Information shown START
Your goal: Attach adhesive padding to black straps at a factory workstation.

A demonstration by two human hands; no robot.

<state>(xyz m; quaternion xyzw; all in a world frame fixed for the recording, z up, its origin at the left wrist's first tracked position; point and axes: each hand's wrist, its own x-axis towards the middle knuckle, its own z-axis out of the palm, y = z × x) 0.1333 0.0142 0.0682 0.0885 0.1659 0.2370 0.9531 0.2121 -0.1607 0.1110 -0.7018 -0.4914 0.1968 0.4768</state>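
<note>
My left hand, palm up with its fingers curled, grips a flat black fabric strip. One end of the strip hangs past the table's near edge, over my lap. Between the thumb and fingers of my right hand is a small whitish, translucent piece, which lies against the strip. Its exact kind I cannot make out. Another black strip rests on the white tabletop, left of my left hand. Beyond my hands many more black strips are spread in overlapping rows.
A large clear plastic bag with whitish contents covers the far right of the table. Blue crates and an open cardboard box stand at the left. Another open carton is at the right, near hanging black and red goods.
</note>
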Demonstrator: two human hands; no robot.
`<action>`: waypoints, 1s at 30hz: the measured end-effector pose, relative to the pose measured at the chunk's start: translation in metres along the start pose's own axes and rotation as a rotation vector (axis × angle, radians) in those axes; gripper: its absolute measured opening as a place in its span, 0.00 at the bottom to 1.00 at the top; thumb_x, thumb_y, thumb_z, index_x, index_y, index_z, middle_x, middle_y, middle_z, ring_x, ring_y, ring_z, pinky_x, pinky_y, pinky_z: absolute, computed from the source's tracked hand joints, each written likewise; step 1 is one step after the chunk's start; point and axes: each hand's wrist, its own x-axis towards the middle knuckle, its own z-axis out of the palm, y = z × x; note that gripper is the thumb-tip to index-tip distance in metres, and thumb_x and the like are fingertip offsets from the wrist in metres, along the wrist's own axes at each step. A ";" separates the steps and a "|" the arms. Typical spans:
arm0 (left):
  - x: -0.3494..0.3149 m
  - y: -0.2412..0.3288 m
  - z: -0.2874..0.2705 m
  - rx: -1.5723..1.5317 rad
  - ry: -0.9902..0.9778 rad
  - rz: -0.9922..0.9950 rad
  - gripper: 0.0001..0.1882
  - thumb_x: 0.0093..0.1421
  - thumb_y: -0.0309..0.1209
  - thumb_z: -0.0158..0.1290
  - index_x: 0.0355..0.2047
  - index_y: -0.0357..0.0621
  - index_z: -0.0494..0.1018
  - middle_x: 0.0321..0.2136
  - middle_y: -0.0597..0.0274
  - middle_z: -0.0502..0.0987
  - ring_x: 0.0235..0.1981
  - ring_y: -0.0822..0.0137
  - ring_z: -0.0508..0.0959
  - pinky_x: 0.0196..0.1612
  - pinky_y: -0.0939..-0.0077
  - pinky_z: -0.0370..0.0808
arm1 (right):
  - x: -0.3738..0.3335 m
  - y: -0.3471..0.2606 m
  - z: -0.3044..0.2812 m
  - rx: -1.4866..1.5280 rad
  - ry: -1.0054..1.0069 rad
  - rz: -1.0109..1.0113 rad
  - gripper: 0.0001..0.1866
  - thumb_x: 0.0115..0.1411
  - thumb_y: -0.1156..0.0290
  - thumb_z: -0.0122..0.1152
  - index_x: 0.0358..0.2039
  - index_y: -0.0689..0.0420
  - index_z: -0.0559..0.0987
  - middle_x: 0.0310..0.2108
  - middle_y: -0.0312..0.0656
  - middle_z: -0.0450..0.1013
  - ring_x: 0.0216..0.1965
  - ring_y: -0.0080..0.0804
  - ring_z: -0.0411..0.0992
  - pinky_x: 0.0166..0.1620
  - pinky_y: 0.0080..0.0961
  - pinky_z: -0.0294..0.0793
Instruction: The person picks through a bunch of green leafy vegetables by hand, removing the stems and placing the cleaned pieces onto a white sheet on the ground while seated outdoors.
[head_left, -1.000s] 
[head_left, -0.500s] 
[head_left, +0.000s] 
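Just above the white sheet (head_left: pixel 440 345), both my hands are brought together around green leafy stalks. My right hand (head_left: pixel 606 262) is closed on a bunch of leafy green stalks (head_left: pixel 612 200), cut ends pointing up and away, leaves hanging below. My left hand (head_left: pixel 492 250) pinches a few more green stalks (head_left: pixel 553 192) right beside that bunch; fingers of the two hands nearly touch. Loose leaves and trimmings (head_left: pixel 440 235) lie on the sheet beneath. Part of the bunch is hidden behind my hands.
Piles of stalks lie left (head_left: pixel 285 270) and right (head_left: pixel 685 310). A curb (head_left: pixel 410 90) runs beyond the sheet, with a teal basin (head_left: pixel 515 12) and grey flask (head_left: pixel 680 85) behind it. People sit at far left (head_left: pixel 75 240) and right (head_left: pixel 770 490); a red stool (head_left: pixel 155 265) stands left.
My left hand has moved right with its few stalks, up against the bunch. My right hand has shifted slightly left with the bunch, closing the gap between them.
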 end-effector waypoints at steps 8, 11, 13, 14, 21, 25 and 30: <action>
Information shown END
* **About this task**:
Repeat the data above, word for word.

* **Response box**:
Your goal: Attach adhesive padding to black straps at a factory workstation.

A demonstration by two human hands; no robot.

<state>(xyz m; quaternion xyzw; all in a world frame fixed for the recording, z up, its origin at the left wrist's first tracked position; point and axes: each hand's wrist, its own x-axis towards the middle knuckle, its own z-axis out of the palm, y = z × x) 0.1333 0.0142 0.0682 0.0885 0.1659 0.2370 0.9531 0.2121 -0.1607 0.1110 -0.7018 -0.4914 0.1968 0.4768</state>
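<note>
My left hand, palm up with its fingers curled, grips a flat black fabric strip. One end of the strip hangs past the table's near edge, over my lap. Between the thumb and fingers of my right hand is a small whitish, translucent piece, which lies against the strip. Its exact kind I cannot make out. Another black strip rests on the white tabletop, left of my left hand. Beyond my hands many more black strips are spread in overlapping rows.
A large clear plastic bag with whitish contents covers the far right of the table. Blue crates and an open cardboard box stand at the left. Another open carton is at the right, near hanging black and red goods.
</note>
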Demonstrator: two human hands; no robot.
`<action>`: waypoints, 1s at 30hz: the measured end-effector pose, relative to the pose measured at the chunk's start: translation in metres along the start pose's own axes and rotation as a rotation vector (axis × angle, radians) in those axes; gripper: its absolute measured opening as a place in its span, 0.00 at the bottom to 1.00 at the top; thumb_x, thumb_y, thumb_z, index_x, index_y, index_z, middle_x, middle_y, middle_z, ring_x, ring_y, ring_z, pinky_x, pinky_y, pinky_z: absolute, computed from the source's tracked hand joints, each written likewise; step 1 is one step after the chunk's start; point and axes: each hand's wrist, its own x-axis towards the middle knuckle, its own z-axis out of the palm, y = z × x; note that gripper is the thumb-tip to index-tip distance in metres, and thumb_x and the like are fingertip offsets from the wrist in metres, along the wrist's own axes at each step. A ";" separates the steps and a "|" the arms. Typical spans:
arm0 (left):
  - x: -0.3494..0.3149 m
  - y: -0.2412..0.3288 m
  - z: -0.2874..0.2705 m
  - rx: -1.5723..1.5317 rad
  - ry: -0.9902..0.9778 rad
  - rz: -0.9922..0.9950 rad
  - gripper: 0.0001..0.1882
  - thumb_x: 0.0093..0.1421
  - thumb_y: -0.0309..0.1209
  - thumb_z: -0.0158..0.1290
  - index_x: 0.0355..0.2047
  - index_y: -0.0357..0.0621
  - index_z: -0.0494..0.1018
  - middle_x: 0.0321..0.2136
  - middle_y: -0.0597..0.0274
  - middle_z: -0.0502..0.0987
  - ring_x: 0.0235..0.1981
  - ring_y: -0.0822..0.0137
  - ring_z: -0.0508..0.0959
  - pinky_x: 0.0196..0.1612
  - pinky_y: -0.0939..-0.0077
  - pinky_z: -0.0370..0.0808
arm1 (right):
  - x: -0.3738..0.3335 m
  - y: -0.3471..0.2606 m
  - z: -0.3044..0.2812 m
  - rx: -1.4866..1.5280 rad
  - ry: -1.0054..1.0069 rad
  - rz: -1.0109..1.0113 rad
  - gripper: 0.0001..0.1866
  - thumb_x: 0.0115..0.1411
  - thumb_y: -0.1156..0.0290
  - thumb_z: -0.0122..0.1152
  - index_x: 0.0358..0.2039
  - index_y: -0.0689..0.0420
  - index_z: -0.0559..0.0987
  - middle_x: 0.0310..0.2108
  - middle_y: -0.0312..0.0656
  - middle_z: -0.0450..0.1013
  - ring_x: 0.0216..0.1965
  - ring_y: -0.0080..0.0804
  - ring_z: -0.0411..0.0992
  - pinky_x: 0.0166..0.1620
  - pinky_y: 0.0080..0.0961
  - pinky_z: -0.0294..0.0793
Instruction: The person picks through a bunch of green leafy vegetables by hand, removing the stems and placing the cleaned pieces onto a white sheet on the ground while seated outdoors.
[head_left, -1.000s] 
[head_left, -0.500s] 
[head_left, +0.000s] 
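Just above the white sheet (head_left: pixel 440 345), both my hands are brought together around green leafy stalks. My right hand (head_left: pixel 606 262) is closed on a bunch of leafy green stalks (head_left: pixel 612 200), cut ends pointing up and away, leaves hanging below. My left hand (head_left: pixel 492 250) pinches a few more green stalks (head_left: pixel 553 192) right beside that bunch; fingers of the two hands nearly touch. Loose leaves and trimmings (head_left: pixel 440 235) lie on the sheet beneath. Part of the bunch is hidden behind my hands.
Piles of stalks lie left (head_left: pixel 285 270) and right (head_left: pixel 685 310). A curb (head_left: pixel 410 90) runs beyond the sheet, with a teal basin (head_left: pixel 515 12) and grey flask (head_left: pixel 680 85) behind it. People sit at far left (head_left: pixel 75 240) and right (head_left: pixel 770 490); a red stool (head_left: pixel 155 265) stands left.
My left hand has moved right with its few stalks, up against the bunch. My right hand has shifted slightly left with the bunch, closing the gap between them.
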 end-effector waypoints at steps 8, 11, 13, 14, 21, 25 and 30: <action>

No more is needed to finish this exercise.